UCLA's Russell Westbrook played 34 minutes yesterday, tops among UCLA's key players. Josh Shipp played 31 and Darren Collison 30, while Luc Richard Mbah a Moute played 28 and Kevin Love only played 19 because of foul trouble. Any coach will tell you that having a rested line-up in a 24-hour turnaround is important and the Bruins certainly didn't exert themselves to the limit. The Trojans, on the other hand, had three starters play more than 35 minutes, with O.J. Mayo playing all 40. It wasn't just the total number of minutes but the intensity of those minutes. The Bruins focused early which allowed them to coast knowing they would get USC today. USC had to play with heightened urgency for all of their game against ASU. Their legs should be more tired; their psyches should be a bit more worn.

The weariness factor will be enhanced by the type of defense that each team will play. Part of USC's problem yesterday was that ASU played a zone defense that really bothered the Trojans. While USC won't see zone today, they may see something far more intimidating: a UCLA defense that is focused and intense. The defense played by the Bruins yesterday was one of their two or three best performances of the year. They played with purpose and absolute focus. The Bruins were still late on some rotations, but their collective recovery speed was outstanding, almost never allowing the Bears a clean look at the basket. If UCLA brings that kind of effort on the defensive end today, not to mention the rebounding effort when it counted, then USC will have every bit as much difficulty scoring as they did yesterday against ASU.

Even if USC goes with the triangle-and-two that has stymied the Bruins over two games so far this year, the Bruins shouldn't go through the kind of offensive drought that ASU suffered through yesterday. Really, if the Sun Devils could have shot even 30% from the floor over the last 9 minutes or so yesterday then the Bruins would be playing the Sun Devils today. UCLA's offense is generally better than anything ASU can offer because UCLA has more options. However, if UCLA brings the offense that they showed against Cal, then USC will be in trouble. UCLA was crisp, unselfish and had many open looks (which is a big reason for the inordinate amount of made three-pointers). The guess is that Howland is going to get Westbrook and Collison to do everything they can to drive through the USC seams in their zone and then look for the kick-out passes like they did yesterday. Even Luc looked very focused yesterday, taking the ball to the basket instead of settling for the mid-range jumper (although he did knock down one of the two he took). It was clear that he was taking advantage of his unique skill set. He will have to do that today if the Trojans, as they did earlier this season, attempt to take away UCLA's guards and Love.

So really, it comes down to the usual: Which UCLA team will show up? The Bruins that people saw yesterday will win fairly easily if they are the ones who show up at the Staples Center Friday. The other Bruins? No, not so much.

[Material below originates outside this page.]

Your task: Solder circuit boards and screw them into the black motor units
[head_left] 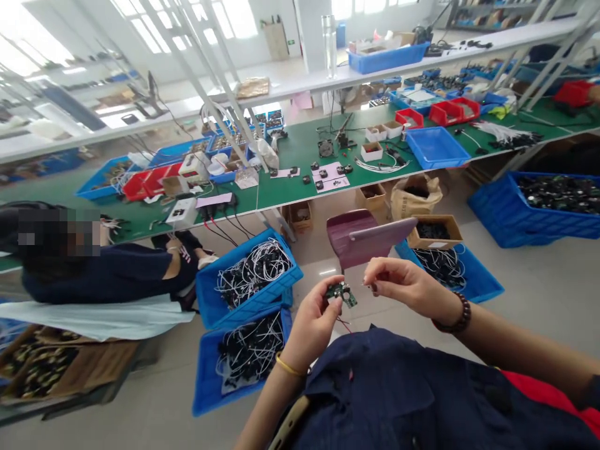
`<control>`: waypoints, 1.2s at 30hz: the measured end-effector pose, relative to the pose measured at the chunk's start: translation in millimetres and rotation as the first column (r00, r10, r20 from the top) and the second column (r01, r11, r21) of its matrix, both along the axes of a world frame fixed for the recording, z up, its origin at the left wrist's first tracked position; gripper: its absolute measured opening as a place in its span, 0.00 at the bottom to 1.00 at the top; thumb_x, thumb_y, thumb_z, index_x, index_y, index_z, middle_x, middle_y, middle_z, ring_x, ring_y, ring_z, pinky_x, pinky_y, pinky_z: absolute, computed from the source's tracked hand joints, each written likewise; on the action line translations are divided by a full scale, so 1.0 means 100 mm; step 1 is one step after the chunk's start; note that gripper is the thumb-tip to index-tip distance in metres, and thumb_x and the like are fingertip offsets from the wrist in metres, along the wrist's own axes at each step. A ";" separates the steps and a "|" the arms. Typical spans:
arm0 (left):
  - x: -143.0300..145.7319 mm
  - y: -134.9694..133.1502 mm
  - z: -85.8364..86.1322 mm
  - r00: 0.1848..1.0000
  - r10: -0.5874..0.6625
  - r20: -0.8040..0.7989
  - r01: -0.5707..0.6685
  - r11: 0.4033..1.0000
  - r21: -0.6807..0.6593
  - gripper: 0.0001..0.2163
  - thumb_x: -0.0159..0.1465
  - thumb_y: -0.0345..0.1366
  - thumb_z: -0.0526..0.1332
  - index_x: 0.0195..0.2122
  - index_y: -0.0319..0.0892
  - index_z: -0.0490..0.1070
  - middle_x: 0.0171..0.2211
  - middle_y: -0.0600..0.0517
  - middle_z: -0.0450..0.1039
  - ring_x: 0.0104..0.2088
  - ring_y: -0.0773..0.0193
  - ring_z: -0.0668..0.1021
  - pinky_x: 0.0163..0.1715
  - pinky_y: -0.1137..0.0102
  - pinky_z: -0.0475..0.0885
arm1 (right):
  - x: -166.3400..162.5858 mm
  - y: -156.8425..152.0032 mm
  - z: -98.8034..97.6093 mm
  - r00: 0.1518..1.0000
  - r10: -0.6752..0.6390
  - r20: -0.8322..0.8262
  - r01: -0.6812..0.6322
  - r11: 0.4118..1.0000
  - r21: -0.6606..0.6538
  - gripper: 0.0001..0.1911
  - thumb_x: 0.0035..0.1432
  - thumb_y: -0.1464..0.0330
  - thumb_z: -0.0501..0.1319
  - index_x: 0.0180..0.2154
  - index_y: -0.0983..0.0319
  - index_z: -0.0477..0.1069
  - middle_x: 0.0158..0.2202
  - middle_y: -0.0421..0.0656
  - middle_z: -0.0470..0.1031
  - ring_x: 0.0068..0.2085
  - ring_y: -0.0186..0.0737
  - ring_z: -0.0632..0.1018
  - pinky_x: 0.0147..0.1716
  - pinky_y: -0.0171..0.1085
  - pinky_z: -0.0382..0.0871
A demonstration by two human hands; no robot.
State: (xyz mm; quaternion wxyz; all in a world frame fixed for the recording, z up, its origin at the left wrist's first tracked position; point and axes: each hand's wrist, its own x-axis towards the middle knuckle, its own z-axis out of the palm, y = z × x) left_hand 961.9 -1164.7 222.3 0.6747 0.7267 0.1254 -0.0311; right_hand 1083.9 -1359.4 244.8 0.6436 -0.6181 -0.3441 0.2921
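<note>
The left hand (307, 328), with a yellow band (288, 365) at its wrist, grips a small green circuit board (347, 299) between thumb and fingers, in front of the wearer's dark blue jacket (398, 381). Red and black wires (344, 324) show just below the board. The right hand (407, 284), a dark beaded bracelet (462, 314) on its wrist, is raised just beside the board, apart from it, with thumb and index finger drawn together; whether they pinch something tiny I cannot tell.

Beyond the hands stands a purple chair (349, 242). To its left on the floor are two blue crates (200, 384) of black parts with white cables (255, 337). To its right, a cardboard box (439, 244) sits over another blue bin of cabled parts, with a woven sack (396, 201) behind it. A seated person (107, 269) in dark clothing is at the far left, by the counter.

The green counter (300, 137) runs across the view. On it, small black fans lie on and around a pale pink sheet (328, 170); a larger black fan (325, 148) stands behind them. A blue tray (438, 150) and red bins (444, 114) are farther right. Above, a white shelf (300, 89) carries a long blue bin (389, 60), and bright windows (237, 15) line the far wall.
</note>
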 end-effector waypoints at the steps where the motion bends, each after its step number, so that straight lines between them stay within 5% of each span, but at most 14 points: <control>1: 0.10 0.21 -0.02 1.000 0.017 0.019 -0.017 0.999 0.030 0.20 0.66 0.38 0.60 0.58 0.40 0.69 0.45 0.45 0.76 0.42 0.57 0.77 0.43 0.65 0.73 | 0.10 0.23 -0.02 0.998 -0.008 0.065 0.008 1.000 -0.013 0.08 0.65 0.63 0.64 0.39 0.62 0.75 0.33 0.40 0.71 0.33 0.34 0.72 0.33 0.35 0.69; 7: 0.76 1.61 -0.03 0.990 0.018 0.142 -0.048 0.976 0.211 0.19 0.67 0.35 0.58 0.59 0.40 0.69 0.56 0.41 0.74 0.54 0.51 0.76 0.57 0.58 0.70 | 0.71 1.71 -0.04 0.901 -0.091 0.424 0.162 0.978 -0.134 0.07 0.62 0.73 0.60 0.42 0.61 0.72 0.34 0.41 0.74 0.34 0.35 0.74 0.37 0.35 0.70; 12: 1.28 2.60 0.03 0.990 -0.036 0.137 -0.007 0.954 0.300 0.18 0.67 0.32 0.57 0.58 0.40 0.70 0.56 0.42 0.74 0.55 0.52 0.76 0.58 0.56 0.69 | 1.22 2.73 -0.08 0.970 -0.015 0.243 0.062 0.981 -0.185 0.03 0.62 0.71 0.61 0.40 0.62 0.71 0.34 0.40 0.75 0.34 0.34 0.74 0.36 0.34 0.70; 16: 1.72 3.10 -0.02 0.994 -0.058 0.089 0.032 0.962 0.271 0.18 0.67 0.32 0.58 0.58 0.41 0.70 0.54 0.42 0.75 0.53 0.53 0.77 0.56 0.57 0.71 | 1.60 3.23 -0.22 0.999 -0.039 -0.017 0.036 0.986 -0.164 0.09 0.62 0.64 0.65 0.39 0.62 0.70 0.32 0.39 0.73 0.31 0.32 0.73 0.32 0.32 0.69; 19: 2.10 3.33 -0.08 0.995 -0.072 0.070 0.051 0.963 0.263 0.18 0.66 0.32 0.58 0.57 0.41 0.71 0.54 0.43 0.76 0.52 0.53 0.77 0.54 0.59 0.72 | 1.91 3.43 -0.31 0.997 -0.077 -0.014 0.074 0.983 -0.171 0.10 0.63 0.62 0.65 0.39 0.62 0.72 0.33 0.40 0.75 0.33 0.34 0.74 0.33 0.33 0.70; 24: 2.79 3.52 -0.13 0.988 -0.130 0.078 0.098 0.941 0.325 0.19 0.66 0.32 0.57 0.58 0.40 0.70 0.54 0.42 0.75 0.50 0.54 0.78 0.52 0.60 0.73 | 2.50 3.55 -0.35 0.944 -0.096 0.316 0.149 0.978 -0.147 0.06 0.67 0.69 0.61 0.42 0.61 0.76 0.37 0.44 0.76 0.38 0.36 0.75 0.40 0.36 0.72; 30: 3.65 3.53 -0.10 0.978 -0.184 0.102 0.124 0.895 0.429 0.19 0.67 0.31 0.56 0.58 0.38 0.69 0.51 0.42 0.75 0.51 0.54 0.77 0.56 0.59 0.71 | 3.29 3.58 -0.39 0.950 -0.122 0.286 0.177 0.969 -0.174 0.06 0.66 0.69 0.62 0.44 0.63 0.73 0.39 0.45 0.78 0.38 0.37 0.78 0.39 0.36 0.75; 36: 4.29 3.52 -0.10 0.963 -0.244 0.111 0.157 0.851 0.502 0.19 0.67 0.31 0.55 0.59 0.39 0.69 0.52 0.42 0.75 0.53 0.54 0.77 0.58 0.60 0.71 | 3.89 3.61 -0.45 0.808 -0.135 0.574 0.241 0.964 -0.113 0.03 0.67 0.69 0.62 0.42 0.62 0.73 0.37 0.45 0.77 0.38 0.40 0.77 0.40 0.38 0.74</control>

The factors, however, seem to be working in UCLA's favor. The Trojans should be more fatigued and a defensive effort that is anything close to what UCLA displayed yesterday will wear down the Trojans quickly. If the Bruins show anything like yesterday's precision on offense then that, too, will wear down USC. The Trojans will have to be getting through a lot of well-set screens (something the Bruins did very well yesterday for the first time in a while) and really move laterally to deal with UCLA's passing. That will tire out anyone, let alone a team coming off of what the Trojans had to play through Thursday.

The last factor is the mindset that each team should have. The Trojans will be ready since the opponent is UCLA, but in all reality they have nothing to play for other than maybe a higher seed in the NCAAs. The Bruins, however, look really angry. If the Bruins bring that same look today, they should be playing tomorrow in the title game.